45 CFR 162.103 - Definitions.
For purposes of this part, the following definitions apply:
Code set means any set of codes used to encode data elements, such as tables of terms, medical concepts, medical diagnostic codes, or medical procedure codes. A code set includes the codes and the descriptors of the codes.
Code set maintaining organization means an organization that creates and maintains the code sets adopted by the Secretary for use in the transactions for which standards are adopted in this part.
Controlling health plan (CHP) means a health plan that -
(1) Controls its own business activities, actions, or policies; or
(i) Is controlled by an entity that is not a health plan; and
(ii) If it has a subhealth plan(s) (as defined in this section), exercises sufficient control over the subhealth plan(s) to direct its/their business activities, actions, or policies.
Covered health care provider means a health care provider that meets the definition at paragraph (3) of the definition of “covered entity” at § 160.103.
Data condition means the rule that describes the circumstances under which a covered entity must use a particular data element or segment.
Data content means all the data elements and code sets inherent to a transaction, and not related to the format of the transaction. Data elements that are related to the format are not data content.
Data element means the smallest named unit of information in a transaction.
Data set means a semantically meaningful unit of information exchanged between two parties to a transaction.
Descriptor means the text defining a code.
Designated standard maintenance organization (DSMO) means an organization designated by the Secretary under § 162.910(a).
Direct data entry means the direct entry of data (for example, using dumb terminals or web browsers) that is immediately transmitted into a health plan's computer.
Format refers to those data elements that provide or control the enveloping or hierarchical structure, or assist in identifying data content of, a transaction.
HCPCS stands for the Health [Care Financing Administration] Common Procedure Coding System.
Maintain or maintenance refers to activities necessary to support the use of a standard adopted by the Secretary, including technical corrections to an implementation specification, and enhancements or expansion of a code set. This term excludes the activities related to the adoption of a new standard or implementation specification, or modification to an adopted standard or implementation specification.

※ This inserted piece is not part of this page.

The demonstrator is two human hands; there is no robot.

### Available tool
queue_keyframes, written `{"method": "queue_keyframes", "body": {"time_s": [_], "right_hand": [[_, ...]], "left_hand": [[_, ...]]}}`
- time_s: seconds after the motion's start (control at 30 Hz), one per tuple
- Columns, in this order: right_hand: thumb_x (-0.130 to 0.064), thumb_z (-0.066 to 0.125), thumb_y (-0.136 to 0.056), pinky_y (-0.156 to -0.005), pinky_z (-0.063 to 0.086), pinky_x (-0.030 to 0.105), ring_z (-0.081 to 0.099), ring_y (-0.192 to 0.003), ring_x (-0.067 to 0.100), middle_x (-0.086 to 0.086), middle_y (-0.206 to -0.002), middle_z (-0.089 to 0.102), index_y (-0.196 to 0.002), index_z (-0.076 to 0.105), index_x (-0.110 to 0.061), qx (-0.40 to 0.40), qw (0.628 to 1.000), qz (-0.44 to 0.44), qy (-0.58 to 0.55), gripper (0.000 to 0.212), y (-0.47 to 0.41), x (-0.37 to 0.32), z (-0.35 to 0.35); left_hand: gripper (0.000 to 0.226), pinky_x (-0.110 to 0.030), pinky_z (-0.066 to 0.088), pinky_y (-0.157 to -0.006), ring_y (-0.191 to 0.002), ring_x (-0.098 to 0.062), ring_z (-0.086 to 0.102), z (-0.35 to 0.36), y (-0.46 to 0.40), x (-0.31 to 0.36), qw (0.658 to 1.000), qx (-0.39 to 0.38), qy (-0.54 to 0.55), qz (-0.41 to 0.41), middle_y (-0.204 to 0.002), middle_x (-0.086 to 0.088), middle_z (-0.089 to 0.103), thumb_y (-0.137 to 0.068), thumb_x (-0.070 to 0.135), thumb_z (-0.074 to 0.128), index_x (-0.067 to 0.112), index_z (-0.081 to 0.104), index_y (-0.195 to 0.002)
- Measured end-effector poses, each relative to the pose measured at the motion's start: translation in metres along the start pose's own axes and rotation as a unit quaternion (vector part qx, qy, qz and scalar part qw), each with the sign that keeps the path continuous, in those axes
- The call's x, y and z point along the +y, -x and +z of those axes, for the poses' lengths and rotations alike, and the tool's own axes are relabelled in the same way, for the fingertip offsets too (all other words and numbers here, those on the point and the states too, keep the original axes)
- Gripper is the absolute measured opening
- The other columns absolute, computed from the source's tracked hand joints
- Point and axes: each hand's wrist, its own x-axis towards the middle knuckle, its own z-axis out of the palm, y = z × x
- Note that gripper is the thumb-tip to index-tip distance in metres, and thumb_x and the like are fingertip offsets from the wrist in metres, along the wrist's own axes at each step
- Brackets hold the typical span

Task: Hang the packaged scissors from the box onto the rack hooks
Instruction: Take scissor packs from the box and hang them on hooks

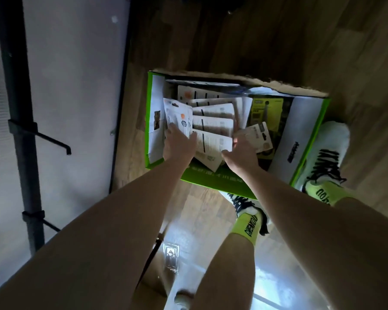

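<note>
A green cardboard box (213,183) stands open on the wooden floor, holding several white carded scissor packages (213,125) fanned in a stack. Both my arms reach down into it. My left hand (179,146) holds a white package with an orange dot (177,117) at the stack's left side, its thumb beside the nearest card. My right hand (242,151) grips the edge of the nearest white card (213,142), with another small package (261,136) just beyond its fingers. The rack's black pole (20,130) stands at the left with a bare hook (54,142).
A second hook (51,225) sticks out lower on the pole, in front of a white panel (76,86). My feet in white shoes and yellow-green socks (323,166) stand right beside the box. A yellow-black package (267,113) lies at the box's right side.
</note>
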Motion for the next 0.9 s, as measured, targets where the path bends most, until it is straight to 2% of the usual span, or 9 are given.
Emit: {"method": "queue_keyframes", "body": {"time_s": [0.1,0.27,0.33,0.43,0.53,0.63,0.77,0.83,0.9], "right_hand": [[-0.030,0.066,-0.088,-0.066,0.048,0.027,0.063,-0.096,0.021,0.004,-0.120,0.064,-0.131,0.052,-0.013,-0.015,1.000,0.004,-0.021,0.048,-0.013,0.002,0.017],[-0.026,0.061,-0.095,-0.081,0.053,0.039,0.064,-0.096,0.029,0.014,-0.112,0.066,-0.119,0.061,-0.004,-0.042,0.999,-0.023,-0.003,0.033,-0.011,0.007,0.019],[-0.025,0.061,-0.095,-0.079,0.055,0.038,0.064,-0.090,0.025,0.012,-0.111,0.066,-0.125,0.059,-0.007,-0.047,0.998,-0.033,-0.024,0.034,-0.004,0.011,0.016],[-0.025,0.057,-0.097,-0.063,0.046,0.028,0.057,-0.075,0.015,0.006,-0.104,0.064,-0.126,0.057,-0.013,-0.041,0.998,-0.044,-0.005,0.031,0.006,0.016,0.011],[-0.026,0.055,-0.098,-0.072,0.039,0.026,0.058,-0.088,0.021,0.010,-0.110,0.065,-0.118,0.057,-0.009,-0.035,0.998,-0.028,0.040,0.027,0.017,0.024,-0.001],[-0.027,0.053,-0.098,-0.077,0.037,0.025,0.061,-0.102,0.027,0.009,-0.111,0.065,-0.114,0.059,-0.007,-0.044,0.997,-0.011,0.060,0.026,0.036,0.031,-0.017],[-0.029,0.049,-0.099,-0.084,0.042,0.029,0.060,-0.109,0.026,0.008,-0.116,0.064,-0.122,0.058,-0.008,-0.055,0.995,0.007,0.084,0.032,0.069,0.026,-0.044],[-0.028,0.048,-0.101,-0.087,0.043,0.033,0.059,-0.109,0.028,0.008,-0.111,0.061,-0.126,0.055,-0.006,-0.052,0.994,0.003,0.092,0.034,0.086,0.018,-0.058],[-0.025,0.047,-0.102,-0.081,0.041,0.033,0.057,-0.103,0.028,0.010,-0.104,0.055,-0.126,0.052,-0.002,-0.056,0.995,-0.003,0.087,0.033,0.104,0.008,-0.075]], "left_hand": [[0.093,-0.045,0.043,-0.104,-0.136,-0.034,0.038,0.005,-0.024,-0.004,0.999,0.038,0.025,-0.004,-0.152,-0.017,0.030,-0.085,0.050,0.066,0.002,0.017,-0.148],[0.099,-0.041,0.038,-0.107,-0.140,-0.033,0.033,0.004,-0.046,-0.008,0.999,0.035,0.024,-0.011,-0.157,-0.015,0.023,-0.084,0.050,0.068,0.003,0.013,-0.152],[0.092,-0.039,0.034,-0.110,-0.141,-0.032,0.030,0.005,-0.047,-0.007,0.999,0.035,0.034,0.011,-0.157,-0.017,0.022,-0.087,0.043,0.067,0.004,0.015,-0.152],[0.062,-0.037,0.038,-0.105,-0.131,-0.031,0.043,0.008,-0.040,-0.005,0.998,0.037,0.021,0.035,-0.144,-0.016,0.043,-0.093,0.033,0.060,0.005,0.037,-0.143],[0.038,-0.032,0.042,-0.088,-0.116,-0.028,0.054,0.004,-0.017,0.002,0.995,0.044,0.076,0.036,-0.124,-0.011,0.059,-0.092,0.015,0.057,0.008,0.049,-0.129],[0.032,-0.027,0.040,-0.075,-0.101,-0.025,0.058,-0.006,0.012,0.006,0.989,0.061,0.136,0.015,-0.105,-0.006,0.060,-0.088,0.006,0.054,0.011,0.052,-0.119],[0.024,-0.032,0.052,-0.078,-0.093,-0.023,0.060,-0.025,0.046,0.000,0.972,0.088,0.216,-0.001,-0.087,0.011,0.051,-0.089,0.006,0.055,0.013,0.058,-0.112],[0.029,-0.024,0.047,-0.079,-0.092,-0.025,0.059,-0.038,0.067,-0.001,0.965,0.095,0.245,-0.012,-0.089,0.009,0.059,-0.090,0.007,0.055,0.011,0.060,-0.119],[0.035,-0.035,0.052,-0.089,-0.102,-0.030,0.062,-0.050,0.087,-0.001,0.955,0.078,0.284,-0.024,-0.107,-0.004,0.068,-0.090,0.012,0.058,0.013,0.059,-0.126]]}}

Maximum defined data set means all of the required data elements for a particular standard based on a specific implementation specification.
Operating rules means the necessary business rules and guidelines for the electronic exchange of information that are not defined by a standard or its implementation specifications as adopted for purposes of this part.
Segment means a group of related data elements in a transaction.
Stage 1 payment initiation means a health plan's order, instruction or authorization to its financial institution to make a health care claims payment using an electronic funds transfer (EFT) through the ACH Network.
Standard transaction means a transaction that complies with an applicable standard and associated operating rules adopted under this part.
Subhealth plan (SHP) means a health plan whose business activities, actions, or policies are directed by a controlling health plan.